■ **What you need to do**
Copy out lines with the word "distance" from the material that follows.

[Opening Data provided section]

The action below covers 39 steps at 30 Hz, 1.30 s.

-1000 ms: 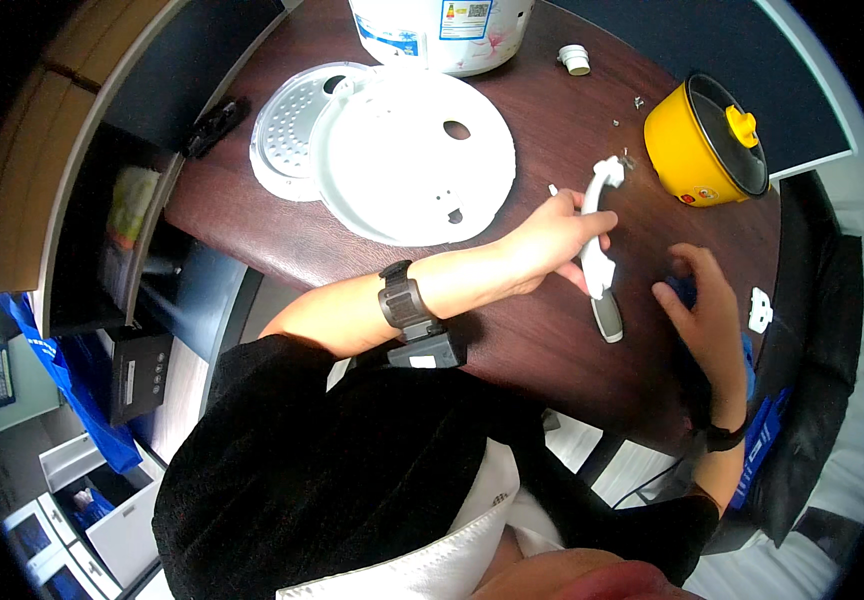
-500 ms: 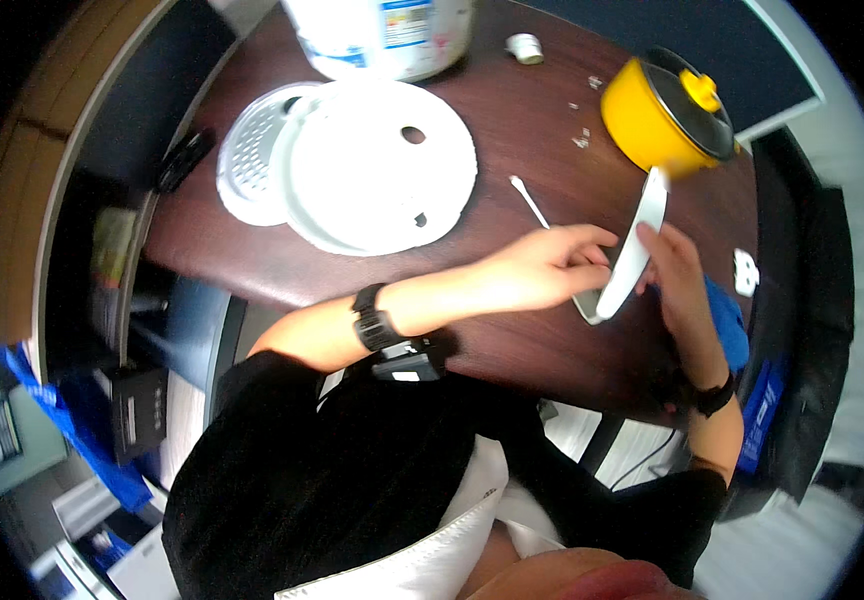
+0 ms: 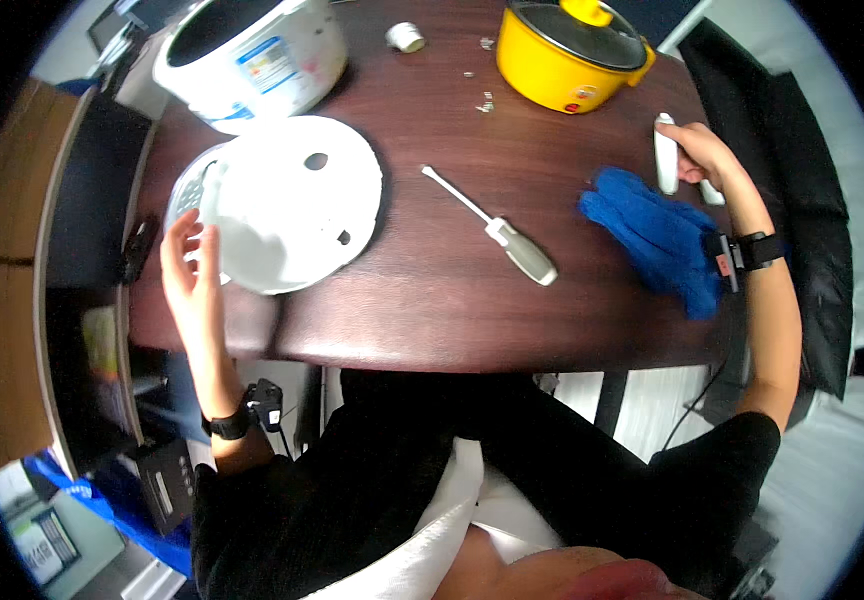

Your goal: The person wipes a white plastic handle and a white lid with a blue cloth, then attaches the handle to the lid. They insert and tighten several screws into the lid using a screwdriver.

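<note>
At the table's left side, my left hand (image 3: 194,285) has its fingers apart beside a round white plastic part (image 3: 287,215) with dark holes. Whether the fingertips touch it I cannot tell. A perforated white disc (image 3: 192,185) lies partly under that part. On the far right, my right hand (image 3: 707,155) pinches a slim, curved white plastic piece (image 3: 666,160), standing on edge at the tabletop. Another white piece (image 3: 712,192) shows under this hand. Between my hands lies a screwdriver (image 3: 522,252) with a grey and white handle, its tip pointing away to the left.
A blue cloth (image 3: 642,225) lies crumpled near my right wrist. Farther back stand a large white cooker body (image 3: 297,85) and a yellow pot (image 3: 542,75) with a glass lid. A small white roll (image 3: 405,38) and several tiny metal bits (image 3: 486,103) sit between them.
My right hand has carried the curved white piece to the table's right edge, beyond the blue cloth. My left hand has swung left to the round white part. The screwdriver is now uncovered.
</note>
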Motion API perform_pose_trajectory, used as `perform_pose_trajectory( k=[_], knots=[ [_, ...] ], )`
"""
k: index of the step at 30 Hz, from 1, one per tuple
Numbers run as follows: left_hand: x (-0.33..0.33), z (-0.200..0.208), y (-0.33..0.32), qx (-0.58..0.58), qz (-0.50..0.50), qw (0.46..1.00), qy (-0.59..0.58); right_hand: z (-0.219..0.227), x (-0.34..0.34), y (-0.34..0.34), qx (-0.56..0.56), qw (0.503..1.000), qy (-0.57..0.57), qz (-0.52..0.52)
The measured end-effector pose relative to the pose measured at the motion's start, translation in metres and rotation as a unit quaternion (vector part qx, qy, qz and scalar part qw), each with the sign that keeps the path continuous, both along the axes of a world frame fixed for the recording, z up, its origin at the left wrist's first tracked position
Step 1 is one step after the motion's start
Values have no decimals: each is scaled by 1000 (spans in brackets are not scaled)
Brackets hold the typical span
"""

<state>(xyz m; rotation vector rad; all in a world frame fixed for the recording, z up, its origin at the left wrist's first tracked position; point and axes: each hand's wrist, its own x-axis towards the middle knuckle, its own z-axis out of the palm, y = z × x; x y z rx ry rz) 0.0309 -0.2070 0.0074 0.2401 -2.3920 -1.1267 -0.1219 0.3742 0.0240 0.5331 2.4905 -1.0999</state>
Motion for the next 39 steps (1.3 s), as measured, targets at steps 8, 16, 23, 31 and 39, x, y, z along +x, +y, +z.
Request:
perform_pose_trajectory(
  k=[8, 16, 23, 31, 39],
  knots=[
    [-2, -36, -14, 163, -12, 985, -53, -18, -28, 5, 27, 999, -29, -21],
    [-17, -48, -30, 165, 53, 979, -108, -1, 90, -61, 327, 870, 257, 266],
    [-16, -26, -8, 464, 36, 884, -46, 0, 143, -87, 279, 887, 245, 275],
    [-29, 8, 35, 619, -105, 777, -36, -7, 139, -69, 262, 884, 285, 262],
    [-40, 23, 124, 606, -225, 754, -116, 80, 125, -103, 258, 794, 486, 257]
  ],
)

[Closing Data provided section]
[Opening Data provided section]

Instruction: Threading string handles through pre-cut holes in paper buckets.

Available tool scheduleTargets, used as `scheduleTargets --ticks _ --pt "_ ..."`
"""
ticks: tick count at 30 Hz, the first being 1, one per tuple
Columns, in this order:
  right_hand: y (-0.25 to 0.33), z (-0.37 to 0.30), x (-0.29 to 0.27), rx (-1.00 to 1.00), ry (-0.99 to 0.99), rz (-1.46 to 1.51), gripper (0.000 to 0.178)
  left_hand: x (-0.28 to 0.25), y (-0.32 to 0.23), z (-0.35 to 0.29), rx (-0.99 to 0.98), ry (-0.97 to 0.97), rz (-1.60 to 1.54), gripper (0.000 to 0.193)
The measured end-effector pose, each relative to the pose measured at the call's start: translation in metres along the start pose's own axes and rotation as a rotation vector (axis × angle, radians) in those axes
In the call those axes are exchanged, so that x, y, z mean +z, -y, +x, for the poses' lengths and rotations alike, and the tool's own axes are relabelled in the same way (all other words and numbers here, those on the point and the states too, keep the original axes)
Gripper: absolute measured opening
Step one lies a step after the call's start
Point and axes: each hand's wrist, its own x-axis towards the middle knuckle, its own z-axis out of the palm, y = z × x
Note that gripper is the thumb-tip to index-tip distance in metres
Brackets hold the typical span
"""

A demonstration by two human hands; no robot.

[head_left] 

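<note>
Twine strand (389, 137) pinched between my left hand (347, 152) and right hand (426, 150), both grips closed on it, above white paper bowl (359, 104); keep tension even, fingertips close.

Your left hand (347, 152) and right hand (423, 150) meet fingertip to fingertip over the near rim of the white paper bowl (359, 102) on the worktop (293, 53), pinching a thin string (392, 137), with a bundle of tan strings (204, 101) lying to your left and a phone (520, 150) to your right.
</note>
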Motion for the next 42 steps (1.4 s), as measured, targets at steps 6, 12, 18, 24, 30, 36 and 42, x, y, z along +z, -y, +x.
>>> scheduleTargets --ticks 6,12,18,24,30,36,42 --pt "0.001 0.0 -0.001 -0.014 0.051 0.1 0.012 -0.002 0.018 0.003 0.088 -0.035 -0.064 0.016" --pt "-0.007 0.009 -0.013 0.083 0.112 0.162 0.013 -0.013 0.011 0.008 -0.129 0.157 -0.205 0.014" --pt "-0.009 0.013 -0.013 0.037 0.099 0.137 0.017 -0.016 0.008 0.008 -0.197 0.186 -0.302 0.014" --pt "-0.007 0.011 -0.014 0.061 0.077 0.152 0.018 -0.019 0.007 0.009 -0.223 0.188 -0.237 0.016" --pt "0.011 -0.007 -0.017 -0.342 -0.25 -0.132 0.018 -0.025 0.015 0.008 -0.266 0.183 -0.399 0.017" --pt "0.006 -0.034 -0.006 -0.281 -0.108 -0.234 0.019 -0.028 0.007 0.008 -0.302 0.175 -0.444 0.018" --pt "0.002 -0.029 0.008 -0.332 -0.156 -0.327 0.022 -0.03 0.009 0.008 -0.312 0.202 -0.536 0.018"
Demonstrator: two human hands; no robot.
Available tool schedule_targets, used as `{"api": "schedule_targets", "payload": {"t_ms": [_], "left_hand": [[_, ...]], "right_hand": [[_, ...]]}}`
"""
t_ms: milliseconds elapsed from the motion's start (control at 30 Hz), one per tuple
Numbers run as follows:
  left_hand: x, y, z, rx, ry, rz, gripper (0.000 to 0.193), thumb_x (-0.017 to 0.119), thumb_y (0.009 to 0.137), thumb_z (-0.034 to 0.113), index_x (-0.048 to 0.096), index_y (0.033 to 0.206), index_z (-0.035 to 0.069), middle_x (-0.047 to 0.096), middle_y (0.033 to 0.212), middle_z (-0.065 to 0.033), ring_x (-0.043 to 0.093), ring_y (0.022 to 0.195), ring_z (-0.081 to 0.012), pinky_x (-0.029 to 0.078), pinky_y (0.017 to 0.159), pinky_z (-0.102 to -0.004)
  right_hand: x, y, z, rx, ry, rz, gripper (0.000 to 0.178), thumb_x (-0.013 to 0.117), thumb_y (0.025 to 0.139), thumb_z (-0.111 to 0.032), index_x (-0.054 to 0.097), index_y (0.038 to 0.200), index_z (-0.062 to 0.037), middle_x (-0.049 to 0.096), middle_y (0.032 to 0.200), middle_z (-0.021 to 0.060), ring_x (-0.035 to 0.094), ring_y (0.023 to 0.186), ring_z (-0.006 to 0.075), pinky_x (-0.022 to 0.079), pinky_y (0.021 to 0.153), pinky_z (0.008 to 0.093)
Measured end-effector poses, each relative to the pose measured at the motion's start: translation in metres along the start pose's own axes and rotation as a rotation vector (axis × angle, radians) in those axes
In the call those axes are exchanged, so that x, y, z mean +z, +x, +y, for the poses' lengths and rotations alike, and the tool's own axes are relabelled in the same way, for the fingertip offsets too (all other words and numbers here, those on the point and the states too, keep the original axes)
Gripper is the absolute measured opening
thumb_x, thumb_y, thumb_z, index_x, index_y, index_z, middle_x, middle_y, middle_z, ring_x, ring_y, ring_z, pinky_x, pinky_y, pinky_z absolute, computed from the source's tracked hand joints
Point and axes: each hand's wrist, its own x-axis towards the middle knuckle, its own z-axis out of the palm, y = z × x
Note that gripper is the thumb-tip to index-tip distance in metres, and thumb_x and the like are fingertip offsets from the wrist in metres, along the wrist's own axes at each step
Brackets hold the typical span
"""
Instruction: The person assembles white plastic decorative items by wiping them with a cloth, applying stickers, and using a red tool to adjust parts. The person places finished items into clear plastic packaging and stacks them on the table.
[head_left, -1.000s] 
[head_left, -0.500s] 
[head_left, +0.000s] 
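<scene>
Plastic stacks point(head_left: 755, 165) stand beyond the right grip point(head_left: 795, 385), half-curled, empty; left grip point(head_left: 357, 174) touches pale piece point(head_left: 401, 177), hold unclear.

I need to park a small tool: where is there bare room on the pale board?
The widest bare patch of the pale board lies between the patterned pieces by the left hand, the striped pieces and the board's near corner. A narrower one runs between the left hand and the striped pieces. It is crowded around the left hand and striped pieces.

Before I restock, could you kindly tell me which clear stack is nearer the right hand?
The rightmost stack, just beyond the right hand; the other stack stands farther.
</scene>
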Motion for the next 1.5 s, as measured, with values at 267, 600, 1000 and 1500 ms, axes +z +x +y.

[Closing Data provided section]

■ **Response for this exercise**
Note that gripper is the thumb-tip to index-tip distance in metres
Note that gripper is the thumb-tip to index-tip distance in metres, and thumb_x and the like are fingertip offsets from the wrist in metres, along the wrist's own axes at each step

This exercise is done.